WHAT YOU HAVE TO DO: Because the images are not wanted, restate every line below word for word without them.

DATA BLOCK:
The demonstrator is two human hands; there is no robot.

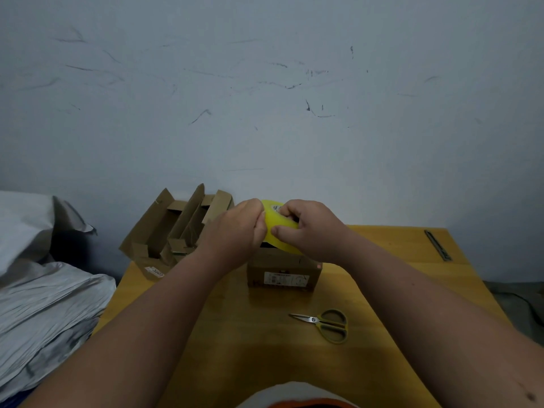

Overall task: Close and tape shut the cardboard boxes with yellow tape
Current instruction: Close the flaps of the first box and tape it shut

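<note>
A small cardboard box (284,273) with a white label on its front stands in the middle of the wooden table (265,334). Above it my right hand (312,231) grips a roll of yellow tape (278,228), fingers in its core and thumb on its outer face. My left hand (235,228) pinches at the roll's left edge, where the tape's end seems to be. Most of the box's top is hidden behind my hands and the roll. At the table's back left corner stand open cardboard boxes (176,231) with their flaps up.
Green-handled scissors (326,323) lie shut on the table, in front of and right of the small box. A dark metal ruler (437,245) lies at the far right edge. Grey plastic bags (44,304) are piled left of the table. A scuffed wall rises behind.
</note>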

OUTPUT FOR THIS EXERCISE:
The demonstrator is two human hands; there is no robot.


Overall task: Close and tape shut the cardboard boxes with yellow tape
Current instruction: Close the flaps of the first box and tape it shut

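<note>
A small cardboard box (284,273) with a white label on its front stands in the middle of the wooden table (265,334). Above it my right hand (312,231) grips a roll of yellow tape (278,228), fingers in its core and thumb on its outer face. My left hand (235,228) pinches at the roll's left edge, where the tape's end seems to be. Most of the box's top is hidden behind my hands and the roll. At the table's back left corner stand open cardboard boxes (176,231) with their flaps up.
Green-handled scissors (326,323) lie shut on the table, in front of and right of the small box. A dark metal ruler (437,245) lies at the far right edge. Grey plastic bags (44,304) are piled left of the table. A scuffed wall rises behind.
</note>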

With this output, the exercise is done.